Each line below from the one containing "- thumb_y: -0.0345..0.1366" through the one containing "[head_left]" should be output exactly as it stands, and no other line should appear.

(Extracted records)
BEGIN

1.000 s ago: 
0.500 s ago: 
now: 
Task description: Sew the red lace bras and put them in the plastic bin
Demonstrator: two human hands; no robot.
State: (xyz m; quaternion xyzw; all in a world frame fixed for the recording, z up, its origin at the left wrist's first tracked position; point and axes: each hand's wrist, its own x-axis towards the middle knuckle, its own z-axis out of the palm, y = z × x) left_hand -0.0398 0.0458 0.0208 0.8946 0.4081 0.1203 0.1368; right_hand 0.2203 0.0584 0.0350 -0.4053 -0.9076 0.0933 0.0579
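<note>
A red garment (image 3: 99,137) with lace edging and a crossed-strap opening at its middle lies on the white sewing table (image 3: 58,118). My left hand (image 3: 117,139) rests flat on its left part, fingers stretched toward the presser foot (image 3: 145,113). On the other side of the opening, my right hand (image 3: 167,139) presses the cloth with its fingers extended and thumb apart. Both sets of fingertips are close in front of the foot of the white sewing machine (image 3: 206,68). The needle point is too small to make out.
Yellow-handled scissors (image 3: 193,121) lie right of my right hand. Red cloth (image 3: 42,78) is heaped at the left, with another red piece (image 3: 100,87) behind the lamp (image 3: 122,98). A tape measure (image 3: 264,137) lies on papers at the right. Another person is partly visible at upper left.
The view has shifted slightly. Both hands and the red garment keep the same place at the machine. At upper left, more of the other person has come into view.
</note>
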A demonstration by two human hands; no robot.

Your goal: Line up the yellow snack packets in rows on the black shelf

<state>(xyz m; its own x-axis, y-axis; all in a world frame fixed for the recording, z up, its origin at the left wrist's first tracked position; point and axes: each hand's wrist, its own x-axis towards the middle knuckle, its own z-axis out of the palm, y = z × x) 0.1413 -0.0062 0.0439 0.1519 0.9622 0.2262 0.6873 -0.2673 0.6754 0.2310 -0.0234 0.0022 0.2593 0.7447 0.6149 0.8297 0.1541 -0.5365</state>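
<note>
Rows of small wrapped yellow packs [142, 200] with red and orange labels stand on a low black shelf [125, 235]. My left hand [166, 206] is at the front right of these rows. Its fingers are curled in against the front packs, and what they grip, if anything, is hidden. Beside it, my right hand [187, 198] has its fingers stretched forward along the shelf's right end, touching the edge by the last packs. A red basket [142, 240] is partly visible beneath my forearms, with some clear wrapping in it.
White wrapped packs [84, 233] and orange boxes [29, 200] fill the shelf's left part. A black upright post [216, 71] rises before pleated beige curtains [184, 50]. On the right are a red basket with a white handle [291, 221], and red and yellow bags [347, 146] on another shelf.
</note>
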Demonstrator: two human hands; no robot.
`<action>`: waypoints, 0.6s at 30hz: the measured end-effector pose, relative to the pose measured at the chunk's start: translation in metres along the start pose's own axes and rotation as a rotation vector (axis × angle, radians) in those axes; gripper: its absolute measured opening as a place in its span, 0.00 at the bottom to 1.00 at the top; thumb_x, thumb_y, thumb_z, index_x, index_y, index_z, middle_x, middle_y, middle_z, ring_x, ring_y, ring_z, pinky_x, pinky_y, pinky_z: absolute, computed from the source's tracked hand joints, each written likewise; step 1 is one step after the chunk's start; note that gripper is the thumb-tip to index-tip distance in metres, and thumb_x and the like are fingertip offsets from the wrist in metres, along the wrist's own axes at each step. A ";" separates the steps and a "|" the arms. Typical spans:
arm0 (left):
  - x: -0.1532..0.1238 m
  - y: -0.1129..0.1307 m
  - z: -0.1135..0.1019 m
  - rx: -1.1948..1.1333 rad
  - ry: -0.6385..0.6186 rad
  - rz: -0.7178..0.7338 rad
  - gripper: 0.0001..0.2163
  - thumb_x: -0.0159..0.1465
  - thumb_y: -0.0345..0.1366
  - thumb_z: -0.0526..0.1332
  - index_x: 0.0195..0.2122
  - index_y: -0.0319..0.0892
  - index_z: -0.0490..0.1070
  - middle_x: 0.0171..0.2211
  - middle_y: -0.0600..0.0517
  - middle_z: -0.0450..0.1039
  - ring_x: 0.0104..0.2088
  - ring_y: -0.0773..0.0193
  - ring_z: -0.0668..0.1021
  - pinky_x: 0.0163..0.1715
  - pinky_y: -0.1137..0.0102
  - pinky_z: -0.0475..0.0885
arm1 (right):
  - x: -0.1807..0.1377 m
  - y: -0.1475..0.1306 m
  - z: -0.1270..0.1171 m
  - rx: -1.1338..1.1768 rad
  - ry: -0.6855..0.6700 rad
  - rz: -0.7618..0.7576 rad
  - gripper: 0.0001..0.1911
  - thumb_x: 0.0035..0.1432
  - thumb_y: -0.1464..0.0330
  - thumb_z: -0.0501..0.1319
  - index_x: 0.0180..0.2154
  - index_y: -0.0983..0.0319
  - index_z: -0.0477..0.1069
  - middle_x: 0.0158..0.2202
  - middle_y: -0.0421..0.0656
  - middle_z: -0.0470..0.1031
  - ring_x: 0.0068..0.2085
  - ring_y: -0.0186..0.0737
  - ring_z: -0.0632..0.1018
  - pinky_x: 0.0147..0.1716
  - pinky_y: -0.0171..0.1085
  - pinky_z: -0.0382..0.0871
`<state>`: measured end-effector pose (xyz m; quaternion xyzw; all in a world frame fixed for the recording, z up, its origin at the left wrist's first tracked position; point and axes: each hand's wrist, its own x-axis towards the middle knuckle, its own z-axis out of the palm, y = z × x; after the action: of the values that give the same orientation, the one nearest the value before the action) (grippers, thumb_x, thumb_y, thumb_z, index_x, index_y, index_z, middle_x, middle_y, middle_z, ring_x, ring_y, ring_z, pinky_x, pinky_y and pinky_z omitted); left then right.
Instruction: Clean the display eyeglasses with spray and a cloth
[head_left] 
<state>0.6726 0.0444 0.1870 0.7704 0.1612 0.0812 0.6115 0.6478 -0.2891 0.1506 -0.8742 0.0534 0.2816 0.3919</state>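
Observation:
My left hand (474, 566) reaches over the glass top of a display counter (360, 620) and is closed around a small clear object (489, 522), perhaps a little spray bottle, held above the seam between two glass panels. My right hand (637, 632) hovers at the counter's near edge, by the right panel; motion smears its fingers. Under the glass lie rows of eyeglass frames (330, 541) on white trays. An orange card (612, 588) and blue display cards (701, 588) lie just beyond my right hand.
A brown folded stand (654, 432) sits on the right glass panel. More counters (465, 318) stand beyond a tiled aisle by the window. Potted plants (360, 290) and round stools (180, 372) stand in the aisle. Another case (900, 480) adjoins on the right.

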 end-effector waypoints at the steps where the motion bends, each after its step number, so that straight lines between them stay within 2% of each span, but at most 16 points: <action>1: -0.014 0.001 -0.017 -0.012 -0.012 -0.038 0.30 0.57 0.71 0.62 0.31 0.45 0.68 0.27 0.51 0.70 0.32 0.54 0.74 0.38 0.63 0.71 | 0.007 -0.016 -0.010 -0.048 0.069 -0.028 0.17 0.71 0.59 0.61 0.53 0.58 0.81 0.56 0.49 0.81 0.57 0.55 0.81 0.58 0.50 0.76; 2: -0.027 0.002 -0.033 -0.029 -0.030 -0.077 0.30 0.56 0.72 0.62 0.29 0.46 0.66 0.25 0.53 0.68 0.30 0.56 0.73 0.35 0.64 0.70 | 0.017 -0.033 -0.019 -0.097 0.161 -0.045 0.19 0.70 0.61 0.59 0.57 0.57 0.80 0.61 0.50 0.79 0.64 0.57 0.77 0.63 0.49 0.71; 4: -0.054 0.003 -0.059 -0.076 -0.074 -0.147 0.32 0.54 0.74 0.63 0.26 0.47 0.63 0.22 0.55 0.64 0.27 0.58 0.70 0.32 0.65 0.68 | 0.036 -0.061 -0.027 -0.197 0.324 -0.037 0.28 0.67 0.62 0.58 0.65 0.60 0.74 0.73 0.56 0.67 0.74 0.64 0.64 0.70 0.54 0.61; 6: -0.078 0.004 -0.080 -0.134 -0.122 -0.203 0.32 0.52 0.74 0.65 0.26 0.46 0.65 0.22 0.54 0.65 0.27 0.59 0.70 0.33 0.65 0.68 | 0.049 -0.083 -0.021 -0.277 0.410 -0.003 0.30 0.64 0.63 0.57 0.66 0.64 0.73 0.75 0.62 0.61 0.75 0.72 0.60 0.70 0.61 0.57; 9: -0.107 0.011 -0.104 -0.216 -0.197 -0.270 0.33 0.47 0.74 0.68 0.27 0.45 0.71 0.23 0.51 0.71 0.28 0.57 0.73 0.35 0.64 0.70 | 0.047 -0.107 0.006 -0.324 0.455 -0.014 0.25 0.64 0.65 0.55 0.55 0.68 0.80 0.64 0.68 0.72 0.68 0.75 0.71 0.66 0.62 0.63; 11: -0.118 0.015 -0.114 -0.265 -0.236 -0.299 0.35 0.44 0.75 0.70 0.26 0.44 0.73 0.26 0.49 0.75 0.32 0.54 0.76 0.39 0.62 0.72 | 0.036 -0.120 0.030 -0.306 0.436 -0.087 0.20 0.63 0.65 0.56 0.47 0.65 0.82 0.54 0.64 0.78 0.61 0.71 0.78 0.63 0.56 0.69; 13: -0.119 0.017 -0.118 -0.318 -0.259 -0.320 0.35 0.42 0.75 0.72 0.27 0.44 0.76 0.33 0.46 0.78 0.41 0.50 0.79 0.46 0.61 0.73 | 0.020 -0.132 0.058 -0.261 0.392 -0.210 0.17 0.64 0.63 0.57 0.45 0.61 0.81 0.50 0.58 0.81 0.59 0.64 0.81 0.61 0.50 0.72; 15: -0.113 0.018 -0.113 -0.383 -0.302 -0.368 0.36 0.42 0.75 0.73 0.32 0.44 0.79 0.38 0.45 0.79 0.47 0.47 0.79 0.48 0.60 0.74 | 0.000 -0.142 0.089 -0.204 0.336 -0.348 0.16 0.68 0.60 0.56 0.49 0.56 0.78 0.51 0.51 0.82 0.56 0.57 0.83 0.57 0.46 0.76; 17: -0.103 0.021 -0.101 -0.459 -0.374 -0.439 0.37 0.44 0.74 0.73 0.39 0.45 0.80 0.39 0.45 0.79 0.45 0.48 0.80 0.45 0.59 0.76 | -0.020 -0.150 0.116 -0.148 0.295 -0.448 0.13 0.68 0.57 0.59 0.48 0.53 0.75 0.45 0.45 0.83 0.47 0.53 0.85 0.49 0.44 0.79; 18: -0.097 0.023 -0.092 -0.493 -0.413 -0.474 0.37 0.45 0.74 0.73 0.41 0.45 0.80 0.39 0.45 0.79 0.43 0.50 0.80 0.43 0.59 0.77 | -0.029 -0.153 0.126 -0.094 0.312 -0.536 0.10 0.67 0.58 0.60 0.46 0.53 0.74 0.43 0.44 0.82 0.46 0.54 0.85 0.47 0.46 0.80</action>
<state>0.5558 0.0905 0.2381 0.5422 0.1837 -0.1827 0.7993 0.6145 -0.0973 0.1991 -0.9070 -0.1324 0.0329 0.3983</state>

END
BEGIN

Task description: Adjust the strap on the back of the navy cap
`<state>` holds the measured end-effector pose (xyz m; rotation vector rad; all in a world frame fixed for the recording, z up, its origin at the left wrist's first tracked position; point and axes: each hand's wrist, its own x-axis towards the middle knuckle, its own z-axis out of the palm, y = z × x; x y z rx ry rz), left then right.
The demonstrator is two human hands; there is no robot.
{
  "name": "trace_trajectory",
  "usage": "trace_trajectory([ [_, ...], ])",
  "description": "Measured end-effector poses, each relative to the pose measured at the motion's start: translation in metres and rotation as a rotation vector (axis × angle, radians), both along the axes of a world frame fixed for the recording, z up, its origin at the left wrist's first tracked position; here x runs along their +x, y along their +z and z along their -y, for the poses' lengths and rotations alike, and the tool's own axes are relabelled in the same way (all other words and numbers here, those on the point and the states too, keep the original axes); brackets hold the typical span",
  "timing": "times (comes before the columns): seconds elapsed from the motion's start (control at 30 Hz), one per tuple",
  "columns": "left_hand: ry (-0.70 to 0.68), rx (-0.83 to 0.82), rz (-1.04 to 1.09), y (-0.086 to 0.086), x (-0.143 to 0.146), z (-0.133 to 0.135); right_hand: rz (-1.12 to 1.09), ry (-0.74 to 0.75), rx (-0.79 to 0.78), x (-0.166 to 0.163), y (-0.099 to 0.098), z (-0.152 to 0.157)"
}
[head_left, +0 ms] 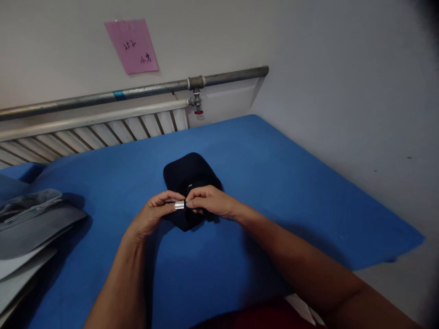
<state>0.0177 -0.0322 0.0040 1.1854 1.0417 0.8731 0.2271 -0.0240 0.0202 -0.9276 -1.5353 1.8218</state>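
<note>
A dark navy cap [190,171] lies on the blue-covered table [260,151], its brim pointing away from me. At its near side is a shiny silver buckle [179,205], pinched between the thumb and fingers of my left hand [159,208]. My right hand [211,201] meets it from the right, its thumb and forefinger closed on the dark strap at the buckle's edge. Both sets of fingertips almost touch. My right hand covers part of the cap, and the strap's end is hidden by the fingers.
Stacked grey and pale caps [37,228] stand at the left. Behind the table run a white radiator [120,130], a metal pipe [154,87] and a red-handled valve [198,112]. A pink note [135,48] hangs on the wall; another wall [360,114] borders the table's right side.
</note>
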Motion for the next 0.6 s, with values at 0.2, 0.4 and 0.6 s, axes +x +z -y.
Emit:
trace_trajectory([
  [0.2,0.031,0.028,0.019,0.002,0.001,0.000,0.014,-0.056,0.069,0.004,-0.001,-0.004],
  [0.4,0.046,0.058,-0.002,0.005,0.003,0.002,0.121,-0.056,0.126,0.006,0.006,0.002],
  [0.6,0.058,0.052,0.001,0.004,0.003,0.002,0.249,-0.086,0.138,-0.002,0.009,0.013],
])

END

• [Answer to the exercise]:
  - thumb_y: -0.0345..0.1366
  - thumb_z: -0.0526..0.1332
  - index_x: 0.0195..0.2122
  - index_y: -0.0319..0.0892
  - index_z: -0.0490..0.1070
  - middle_x: 0.0171..0.2211
  - middle_y: -0.0600..0.0517
  - middle_z: -0.0450..0.1039
  - ring_x: 0.0104..0.2088
  - ring_y: -0.0773..0.0193
  - ring_z: -0.0668..0.1021
  - pinky_x: 0.0163..0.1715
  - pinky_y: -0.1137..0.0102
  - pinky_z: -0.0475..0.0885
arm1 (right):
  - x: -0.1807..0.1377 m
  - y: -0.1475..0.1306 m
  - z: -0.1270..0.1171 m
  - rx: -1.1338..1.1768 rad
  - ry: -0.6855..0.6700 rad
  - rz: -0.7618..0.7576 rad
  - gripper: 0.0001..0.1911
  - thumb_x: 0.0035..0.1432
  - thumb_y: -0.1464..0.0330
  - thumb_z: -0.0501..0.1319
  - index_x: 0.0180..0.2154
  - index_y: -0.0983..0.0319
  - index_z: -0.0477..0.1069
  - middle_x: 0.0158..0.2202
  - middle_y: -0.0421..0.0656
  - middle_z: -0.0470..0.1031
  - ring_x: 0.0068..0.2085
  - ring_y: -0.0186..0.0737
  - ring_z: -0.0632..0.1018
  - pinky_x: 0.0147..0.1716
  - pinky_y: -0.0171..0.1085
  - pinky_z: -0.0382..0.0871
`<state>`: measured end-effector pose (xyz m; quaternion xyzw; all in a world frame fixed for the recording, z up, its origin at the left wrist's first tracked position; point and axes: each hand's wrist, its own x-axis towards the middle knuckle, its own z-axis out of the palm, y = z × x; after the action: of the values that give the same orientation, the one nearest the value before the action) (grippers, thumb_x, thumb_y, thumb_z, index_x, index_y, index_z, middle_x, middle_y, middle_z, ring_x, ring_y, ring_z, pinky_x, pinky_y and pinky_z omitted); left then right.
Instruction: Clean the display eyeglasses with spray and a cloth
[head_left] 

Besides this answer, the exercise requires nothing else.